Increased potency of Ac-PHSCNGGK-MAP as an inhibitor of α5β1–mediated MMP-1 secretion in vitro by ELISA detection. Panel (a). Inhibition of MMP-1 secretion by DU 145 cells. Panel (b). Inhibition of MMP-1 secretion by PC-3 cells. X axes, treatment groups in triplicate of Ac-PHSCN-NH₂, Ac-PHSCNGGK-MAP, and Ac-HSPNCGGK-MAP at 250 µg/1,000,000 cells; black bars, stimulation with 10% FBS; white bars, stimulation with 250 µg/1,000,000 cells Ac-PHSRN-NH₂. Y axes, mean % MMP-1 activity relative to stimulated control cells (+/− SD).

Fig. 4

Increased extravasation inhibition by Ac-PHSCNGGK-MAP prebinding, relative to the PHSCN peptide.
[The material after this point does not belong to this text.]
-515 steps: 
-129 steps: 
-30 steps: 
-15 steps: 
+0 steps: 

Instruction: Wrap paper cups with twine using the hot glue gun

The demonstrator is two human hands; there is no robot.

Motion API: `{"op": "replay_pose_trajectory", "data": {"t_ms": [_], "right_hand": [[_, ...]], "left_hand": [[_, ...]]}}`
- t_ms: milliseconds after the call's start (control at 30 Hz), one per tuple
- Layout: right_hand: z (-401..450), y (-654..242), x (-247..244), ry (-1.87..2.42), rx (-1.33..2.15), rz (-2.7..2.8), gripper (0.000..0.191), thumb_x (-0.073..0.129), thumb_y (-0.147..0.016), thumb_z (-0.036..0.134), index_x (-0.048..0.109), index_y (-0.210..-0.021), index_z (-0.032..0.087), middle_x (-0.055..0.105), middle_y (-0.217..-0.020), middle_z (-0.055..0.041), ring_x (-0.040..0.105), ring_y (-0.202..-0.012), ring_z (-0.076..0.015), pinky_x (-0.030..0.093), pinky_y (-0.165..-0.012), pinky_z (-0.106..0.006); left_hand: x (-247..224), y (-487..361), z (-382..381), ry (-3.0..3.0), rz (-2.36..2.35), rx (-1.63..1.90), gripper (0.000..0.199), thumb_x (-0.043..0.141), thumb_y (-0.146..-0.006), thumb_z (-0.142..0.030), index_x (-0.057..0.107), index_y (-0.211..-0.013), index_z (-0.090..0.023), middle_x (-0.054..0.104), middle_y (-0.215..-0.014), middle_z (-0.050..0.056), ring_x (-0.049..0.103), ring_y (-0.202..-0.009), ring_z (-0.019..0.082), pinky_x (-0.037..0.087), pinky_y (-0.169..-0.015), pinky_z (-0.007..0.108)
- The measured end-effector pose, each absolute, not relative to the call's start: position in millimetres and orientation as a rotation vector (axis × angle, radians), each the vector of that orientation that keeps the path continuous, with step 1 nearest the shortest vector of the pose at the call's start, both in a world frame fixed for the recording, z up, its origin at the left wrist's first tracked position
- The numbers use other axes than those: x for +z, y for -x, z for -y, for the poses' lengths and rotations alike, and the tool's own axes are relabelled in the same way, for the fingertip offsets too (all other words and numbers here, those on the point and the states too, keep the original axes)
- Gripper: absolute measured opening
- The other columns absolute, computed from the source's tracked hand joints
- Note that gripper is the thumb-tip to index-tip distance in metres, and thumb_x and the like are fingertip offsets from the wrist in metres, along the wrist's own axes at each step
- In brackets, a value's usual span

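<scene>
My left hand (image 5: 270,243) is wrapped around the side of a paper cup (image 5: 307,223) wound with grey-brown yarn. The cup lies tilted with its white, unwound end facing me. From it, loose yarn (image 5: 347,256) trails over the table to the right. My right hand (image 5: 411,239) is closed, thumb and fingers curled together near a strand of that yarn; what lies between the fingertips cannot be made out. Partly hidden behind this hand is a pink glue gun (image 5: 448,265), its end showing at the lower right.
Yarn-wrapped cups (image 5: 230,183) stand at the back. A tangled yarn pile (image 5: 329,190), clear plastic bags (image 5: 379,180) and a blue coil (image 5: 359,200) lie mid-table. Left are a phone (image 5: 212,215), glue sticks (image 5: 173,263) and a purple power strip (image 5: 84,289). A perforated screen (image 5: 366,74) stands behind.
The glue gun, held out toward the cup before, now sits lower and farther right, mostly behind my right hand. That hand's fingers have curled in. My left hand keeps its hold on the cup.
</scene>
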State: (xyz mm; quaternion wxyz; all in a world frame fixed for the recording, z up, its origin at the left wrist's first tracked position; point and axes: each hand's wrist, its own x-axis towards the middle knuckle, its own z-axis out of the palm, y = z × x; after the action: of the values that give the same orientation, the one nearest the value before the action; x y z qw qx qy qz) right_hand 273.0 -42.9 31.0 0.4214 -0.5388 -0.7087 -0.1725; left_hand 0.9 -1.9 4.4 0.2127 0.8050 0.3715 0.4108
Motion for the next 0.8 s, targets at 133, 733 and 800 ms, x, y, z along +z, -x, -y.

Black circles, Ac-PHSCNGGK-MAP; black squares, Ac-PHSCN-NH₂ peptide. Panel (a). Median-affect plot for DU 145 cells. Panel (b). Median-affect plot for PC 3 cells. Panel (c). PC-3 cell extravasation, typical example of a scored section. Arrows indicate all extravasated cells visible in section.

Fig. 5

Reduced extravascular prostate cancer cells after PHSCNGGK-MAP treatment. Panel (a). Quantitation of intravascular and extravascular DU 145 and PC-3 cells in sectioned mouse lungs. X axis, cell lines; Y axis, mean percentages of cells. Blue bars, intravascular cells; gray bars, extravascular cells. Panels (b and c). Examples of DU 145 cells (b) and PC-3 cells (c) lung sections from untreated (Control) and Ac-PHSCNGGK-MAP treated mice. Arrows, extravascular cells. Stars, intravascular cells.

Fig. 6

Increased inhibition of lung colony formation by Ac-PHSCNGGK-MAP prebinding, relative to the PHSCN peptide. Panel (a). DU 145 colonies. Panel (b). PC 3 colonies. X axis, log (nM), Black bars, Ac-PHSCNGGK-MAP); white bars, Ac-PHSCN-NH₂; dark gray bars, Ac-HSPNCGGK-MAP. Y axis, % Colonies/section as compared to untreated tissue. Panels (c and d). Examples of sectioned lung tissue after DU 145 cell injection (c) or PC-3 cell injection (d) from untreated (Control), 10 ng/ml PHSCNGGK-MAP treated, and 100 ng/ml HSPNCGGK-MAP treated mice.

Fig. 7

Effects of PHSCN dendrimer on clonogenic survival in vitro by DU 145 and PC-3 cells. Panel (a) Clonogenic survival of DU 145 cells. Panel (b) Clonogenic survival of PC-3 cells. X axis, µg per 2 ml well; Y axis, mean number of colonies per well (+/− SD). Black bars, Ac-PHSCNGGK-MAP; dark gray bars, Ac-HSPNCGGK-MAP, light gray bars, Ac-PHSCN-NH₂; white bar, untreated.